Abolicionista que era, mas também ciente das restrições que ocorreriam caso a abolição viesse de uma só vez, Tavares Bastos tinha uma proposta que avançaria marginalmente (o que teria evitado a crise financeira da abolição estudada por John Shultz?).

Interessante mesmo é ver que Tavares Bastos entendia bem a importância do capital humano. Por exemplo:

Entre as providências sugereidas, ressalta pela importância, esta – criando para cada senhor de cinqüenta escravos a obrigação de manter uma escola, destinada à educação de suas ‘crias’ e dos meninos das vizinhanças, sob multa de liberdade de dois escravos adultos, em quanto aproximadamente estimava a importância das despesas anuais pelo serviço escolar previsto.
Sem quaisquer preconceitos de raça, e levado por observações a respeito da capacidade e aptidões do negro, capacidade e aptidões já comprovadas em círculos dos Estados Unidos, Tavares Bastos propunha a educação na Europa, por conta do Estado, de certo número de negros libertos, em determinadas indústrias, artes e ofícios. [Pontes, C. “Tavares Bastos (Aureliano Cândido, 1839-1875). Coleção Brasiliana, v.136, Companhia Editora Nacional, 1979, 2a ed (original de 1938), p.154]

A primeira medida é uma tentativa de criar custos aos escravocratas, ao mesmo tempo em que sinaliza pela necessidade de se qualificar a mão-de-obra ao longo do tempo. Pode-se discutir se a medida seria mais ou menos eficiente, mas a idéia de que Tavares Bastos pensava seriamente no capital humano dos futuros libertos é clara.

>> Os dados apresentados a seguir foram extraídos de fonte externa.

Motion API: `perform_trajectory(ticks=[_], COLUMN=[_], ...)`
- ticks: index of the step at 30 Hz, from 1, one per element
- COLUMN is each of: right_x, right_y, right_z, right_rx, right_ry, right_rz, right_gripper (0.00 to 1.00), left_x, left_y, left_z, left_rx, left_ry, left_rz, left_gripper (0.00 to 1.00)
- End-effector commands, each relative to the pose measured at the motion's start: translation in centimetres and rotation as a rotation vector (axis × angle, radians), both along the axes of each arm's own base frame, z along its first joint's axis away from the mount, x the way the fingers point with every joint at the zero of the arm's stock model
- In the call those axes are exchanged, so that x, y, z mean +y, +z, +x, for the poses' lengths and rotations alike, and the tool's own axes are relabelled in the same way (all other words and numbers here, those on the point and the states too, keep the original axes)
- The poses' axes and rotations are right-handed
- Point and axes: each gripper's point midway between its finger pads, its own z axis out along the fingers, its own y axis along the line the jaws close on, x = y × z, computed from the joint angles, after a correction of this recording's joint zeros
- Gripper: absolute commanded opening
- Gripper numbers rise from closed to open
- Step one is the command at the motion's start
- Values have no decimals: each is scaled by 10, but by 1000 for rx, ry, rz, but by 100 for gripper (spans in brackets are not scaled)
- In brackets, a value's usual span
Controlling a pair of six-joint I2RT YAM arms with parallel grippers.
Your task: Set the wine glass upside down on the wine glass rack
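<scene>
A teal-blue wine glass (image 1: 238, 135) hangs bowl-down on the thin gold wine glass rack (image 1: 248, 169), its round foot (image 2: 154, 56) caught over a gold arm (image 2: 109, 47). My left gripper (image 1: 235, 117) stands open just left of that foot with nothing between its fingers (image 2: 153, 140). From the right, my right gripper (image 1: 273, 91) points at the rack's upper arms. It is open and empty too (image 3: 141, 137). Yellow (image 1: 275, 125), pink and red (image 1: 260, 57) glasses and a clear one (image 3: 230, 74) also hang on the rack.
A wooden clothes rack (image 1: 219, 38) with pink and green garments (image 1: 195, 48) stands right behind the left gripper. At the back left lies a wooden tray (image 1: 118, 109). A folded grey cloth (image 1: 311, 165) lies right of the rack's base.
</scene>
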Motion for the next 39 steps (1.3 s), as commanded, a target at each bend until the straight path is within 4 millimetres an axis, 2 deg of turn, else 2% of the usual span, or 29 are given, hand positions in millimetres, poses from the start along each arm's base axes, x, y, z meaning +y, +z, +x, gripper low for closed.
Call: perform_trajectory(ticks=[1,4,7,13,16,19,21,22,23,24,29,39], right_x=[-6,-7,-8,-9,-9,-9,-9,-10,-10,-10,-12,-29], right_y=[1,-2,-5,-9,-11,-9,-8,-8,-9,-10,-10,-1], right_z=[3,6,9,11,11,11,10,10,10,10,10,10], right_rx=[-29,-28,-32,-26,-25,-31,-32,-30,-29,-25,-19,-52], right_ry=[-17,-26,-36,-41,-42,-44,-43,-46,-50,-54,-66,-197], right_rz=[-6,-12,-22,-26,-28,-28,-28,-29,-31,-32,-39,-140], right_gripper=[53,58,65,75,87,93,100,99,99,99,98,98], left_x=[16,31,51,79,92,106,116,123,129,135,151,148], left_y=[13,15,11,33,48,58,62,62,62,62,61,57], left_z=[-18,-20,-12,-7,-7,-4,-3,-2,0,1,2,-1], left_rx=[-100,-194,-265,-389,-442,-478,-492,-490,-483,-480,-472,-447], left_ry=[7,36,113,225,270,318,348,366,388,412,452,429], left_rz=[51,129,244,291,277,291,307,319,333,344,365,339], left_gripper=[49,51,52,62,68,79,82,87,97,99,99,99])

Já a segunda, muito interessante, lembra a iniciativa do governo japonês, quando de sua modernização (era Meiji) em enviar alguns japoneses para o exterior para que aprendessem melhor os aspectos da civilização ocidental (os Choshu 5 Satsuma 14).

Tavares Bastos era, de fato, um liberal de idéias interessantes e com boa percepção acerca dos incentivos econômicos.